Task material >>

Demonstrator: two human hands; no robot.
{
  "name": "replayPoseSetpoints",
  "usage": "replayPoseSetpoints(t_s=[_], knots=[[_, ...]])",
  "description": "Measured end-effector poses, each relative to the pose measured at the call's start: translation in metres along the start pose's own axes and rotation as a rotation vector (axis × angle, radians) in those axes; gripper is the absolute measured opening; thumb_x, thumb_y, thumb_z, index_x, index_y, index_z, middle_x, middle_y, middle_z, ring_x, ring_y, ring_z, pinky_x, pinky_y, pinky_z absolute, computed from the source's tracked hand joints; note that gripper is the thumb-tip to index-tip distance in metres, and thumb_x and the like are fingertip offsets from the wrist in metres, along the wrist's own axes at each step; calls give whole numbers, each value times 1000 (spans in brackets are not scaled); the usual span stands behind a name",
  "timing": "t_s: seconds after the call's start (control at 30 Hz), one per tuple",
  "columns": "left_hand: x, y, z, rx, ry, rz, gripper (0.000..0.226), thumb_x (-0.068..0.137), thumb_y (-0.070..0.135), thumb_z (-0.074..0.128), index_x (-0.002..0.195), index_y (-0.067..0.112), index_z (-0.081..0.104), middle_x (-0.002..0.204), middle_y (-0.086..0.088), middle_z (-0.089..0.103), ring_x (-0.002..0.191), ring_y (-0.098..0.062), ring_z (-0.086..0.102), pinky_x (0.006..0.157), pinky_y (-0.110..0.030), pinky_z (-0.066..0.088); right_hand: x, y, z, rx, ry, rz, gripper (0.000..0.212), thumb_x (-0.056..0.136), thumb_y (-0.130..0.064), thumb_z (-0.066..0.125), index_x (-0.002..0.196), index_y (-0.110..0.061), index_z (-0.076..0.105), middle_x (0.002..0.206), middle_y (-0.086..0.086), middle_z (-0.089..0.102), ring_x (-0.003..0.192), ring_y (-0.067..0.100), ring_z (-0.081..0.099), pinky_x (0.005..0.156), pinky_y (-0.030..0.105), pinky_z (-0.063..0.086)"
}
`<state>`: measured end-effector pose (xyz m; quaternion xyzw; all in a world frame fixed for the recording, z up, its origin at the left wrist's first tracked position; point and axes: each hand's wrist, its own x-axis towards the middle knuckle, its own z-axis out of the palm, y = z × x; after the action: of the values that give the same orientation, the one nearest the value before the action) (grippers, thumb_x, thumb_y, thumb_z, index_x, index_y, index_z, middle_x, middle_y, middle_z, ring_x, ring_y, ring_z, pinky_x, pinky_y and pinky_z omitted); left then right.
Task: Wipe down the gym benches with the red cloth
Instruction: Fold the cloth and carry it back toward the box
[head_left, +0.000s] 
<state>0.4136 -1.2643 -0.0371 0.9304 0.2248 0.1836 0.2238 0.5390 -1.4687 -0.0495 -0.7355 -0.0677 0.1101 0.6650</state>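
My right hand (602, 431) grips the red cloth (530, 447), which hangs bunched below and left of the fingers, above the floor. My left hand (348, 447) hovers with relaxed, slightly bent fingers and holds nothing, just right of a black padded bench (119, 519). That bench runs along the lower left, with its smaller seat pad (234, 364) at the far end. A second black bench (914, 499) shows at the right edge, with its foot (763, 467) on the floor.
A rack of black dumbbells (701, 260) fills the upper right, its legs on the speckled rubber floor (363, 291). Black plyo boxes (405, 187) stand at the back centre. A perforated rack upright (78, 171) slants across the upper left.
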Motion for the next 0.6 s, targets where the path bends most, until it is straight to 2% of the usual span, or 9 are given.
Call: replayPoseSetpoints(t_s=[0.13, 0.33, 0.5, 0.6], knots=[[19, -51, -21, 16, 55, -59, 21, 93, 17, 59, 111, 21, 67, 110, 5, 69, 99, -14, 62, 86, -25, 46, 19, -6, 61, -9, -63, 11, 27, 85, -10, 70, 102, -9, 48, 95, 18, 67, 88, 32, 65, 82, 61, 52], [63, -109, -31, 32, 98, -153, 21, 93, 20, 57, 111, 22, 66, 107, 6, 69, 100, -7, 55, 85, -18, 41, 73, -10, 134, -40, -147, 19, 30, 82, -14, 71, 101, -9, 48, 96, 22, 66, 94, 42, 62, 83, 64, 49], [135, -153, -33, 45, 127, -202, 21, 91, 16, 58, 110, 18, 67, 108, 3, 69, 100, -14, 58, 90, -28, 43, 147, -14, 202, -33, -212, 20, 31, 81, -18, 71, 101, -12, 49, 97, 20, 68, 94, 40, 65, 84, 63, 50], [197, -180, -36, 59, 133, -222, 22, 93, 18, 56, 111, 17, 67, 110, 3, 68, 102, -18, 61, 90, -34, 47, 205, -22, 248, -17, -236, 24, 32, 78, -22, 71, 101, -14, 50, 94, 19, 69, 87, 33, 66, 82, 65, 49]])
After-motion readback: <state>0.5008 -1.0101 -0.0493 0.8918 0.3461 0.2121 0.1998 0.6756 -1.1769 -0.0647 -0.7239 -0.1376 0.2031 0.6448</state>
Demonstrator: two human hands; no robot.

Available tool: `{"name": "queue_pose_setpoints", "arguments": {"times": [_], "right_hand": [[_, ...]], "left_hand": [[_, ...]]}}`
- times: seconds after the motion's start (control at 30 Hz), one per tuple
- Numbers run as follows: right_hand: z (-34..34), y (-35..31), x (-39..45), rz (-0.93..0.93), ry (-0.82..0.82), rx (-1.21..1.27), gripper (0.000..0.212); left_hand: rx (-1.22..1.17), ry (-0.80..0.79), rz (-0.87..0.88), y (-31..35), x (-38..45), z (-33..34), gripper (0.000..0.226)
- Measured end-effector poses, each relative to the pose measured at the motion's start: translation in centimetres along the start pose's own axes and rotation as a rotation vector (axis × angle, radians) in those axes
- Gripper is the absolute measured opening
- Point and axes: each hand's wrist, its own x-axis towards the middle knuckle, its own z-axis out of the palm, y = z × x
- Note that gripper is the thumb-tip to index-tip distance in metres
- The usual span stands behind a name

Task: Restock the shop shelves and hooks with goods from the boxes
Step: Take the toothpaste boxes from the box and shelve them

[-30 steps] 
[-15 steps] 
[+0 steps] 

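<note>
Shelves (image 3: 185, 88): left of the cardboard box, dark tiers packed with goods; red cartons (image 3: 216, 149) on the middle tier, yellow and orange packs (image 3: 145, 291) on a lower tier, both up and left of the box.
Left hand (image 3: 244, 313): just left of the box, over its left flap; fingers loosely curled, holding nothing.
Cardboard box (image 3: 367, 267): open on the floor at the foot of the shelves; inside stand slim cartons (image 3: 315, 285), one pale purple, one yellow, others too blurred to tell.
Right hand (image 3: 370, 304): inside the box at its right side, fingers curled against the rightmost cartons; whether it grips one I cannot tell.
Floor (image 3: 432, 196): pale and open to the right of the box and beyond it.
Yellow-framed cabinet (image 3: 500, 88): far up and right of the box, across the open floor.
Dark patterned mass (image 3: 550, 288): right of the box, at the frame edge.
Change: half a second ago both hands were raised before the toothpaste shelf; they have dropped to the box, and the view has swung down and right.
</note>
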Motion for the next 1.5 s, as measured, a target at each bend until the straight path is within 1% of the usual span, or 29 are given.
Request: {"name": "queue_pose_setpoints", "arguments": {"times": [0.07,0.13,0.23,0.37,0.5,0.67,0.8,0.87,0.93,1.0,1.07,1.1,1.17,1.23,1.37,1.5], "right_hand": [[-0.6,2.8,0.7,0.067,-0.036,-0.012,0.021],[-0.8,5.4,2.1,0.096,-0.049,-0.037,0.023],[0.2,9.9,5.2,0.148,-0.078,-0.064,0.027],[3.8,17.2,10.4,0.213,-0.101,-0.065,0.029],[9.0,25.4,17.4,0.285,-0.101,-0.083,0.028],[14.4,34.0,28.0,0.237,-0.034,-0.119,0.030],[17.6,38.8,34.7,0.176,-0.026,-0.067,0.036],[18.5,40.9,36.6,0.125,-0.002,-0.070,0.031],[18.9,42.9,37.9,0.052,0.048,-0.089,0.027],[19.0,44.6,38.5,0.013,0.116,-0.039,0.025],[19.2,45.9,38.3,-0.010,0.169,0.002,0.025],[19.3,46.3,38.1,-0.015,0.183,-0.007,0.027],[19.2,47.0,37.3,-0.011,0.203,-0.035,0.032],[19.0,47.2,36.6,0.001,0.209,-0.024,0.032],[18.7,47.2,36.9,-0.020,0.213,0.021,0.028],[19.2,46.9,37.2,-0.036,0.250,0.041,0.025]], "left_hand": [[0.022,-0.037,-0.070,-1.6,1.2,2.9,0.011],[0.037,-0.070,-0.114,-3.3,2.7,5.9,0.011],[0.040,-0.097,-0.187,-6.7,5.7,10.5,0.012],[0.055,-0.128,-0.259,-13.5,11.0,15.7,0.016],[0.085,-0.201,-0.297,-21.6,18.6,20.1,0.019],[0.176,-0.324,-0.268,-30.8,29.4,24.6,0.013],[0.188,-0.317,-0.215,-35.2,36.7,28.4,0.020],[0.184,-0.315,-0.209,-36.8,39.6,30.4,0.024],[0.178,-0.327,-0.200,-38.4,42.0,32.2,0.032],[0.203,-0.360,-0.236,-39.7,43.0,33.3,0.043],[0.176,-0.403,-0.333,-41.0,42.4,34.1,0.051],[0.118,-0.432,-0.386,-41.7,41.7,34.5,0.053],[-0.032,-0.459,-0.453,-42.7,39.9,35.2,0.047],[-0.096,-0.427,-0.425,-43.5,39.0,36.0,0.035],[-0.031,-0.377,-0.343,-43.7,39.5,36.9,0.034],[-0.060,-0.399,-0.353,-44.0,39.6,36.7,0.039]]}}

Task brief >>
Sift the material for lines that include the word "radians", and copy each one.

Answer box >>
  "description": "Measured end-effector poses, each relative to the pose measured at the call's start: translation in metres along the start pose's own axes and rotation as a rotation vector (axis × angle, radians) in those axes; gripper is the absolute measured opening; thumb_x, thumb_y, thumb_z, index_x, index_y, index_z, middle_x, middle_y, middle_z, ring_x, ring_y, ring_z, pinky_x, pinky_y, pinky_z absolute, computed from the source's tracked hand joints; note that gripper is the thumb-tip to index-tip distance in metres, and thumb_x and the like are fingertip offsets from the wrist in metres, along the wrist's own axes at each step; calls give whole numbers, each value times 1000 (spans in brackets are not scaled); the usual span stands behind a name",
- Measured end-effector poses, each relative to the pose measured at the motion's start: translation in centimetres along the start pose's own axes and rotation as a rotation vector (axis × angle, radians) in those axes

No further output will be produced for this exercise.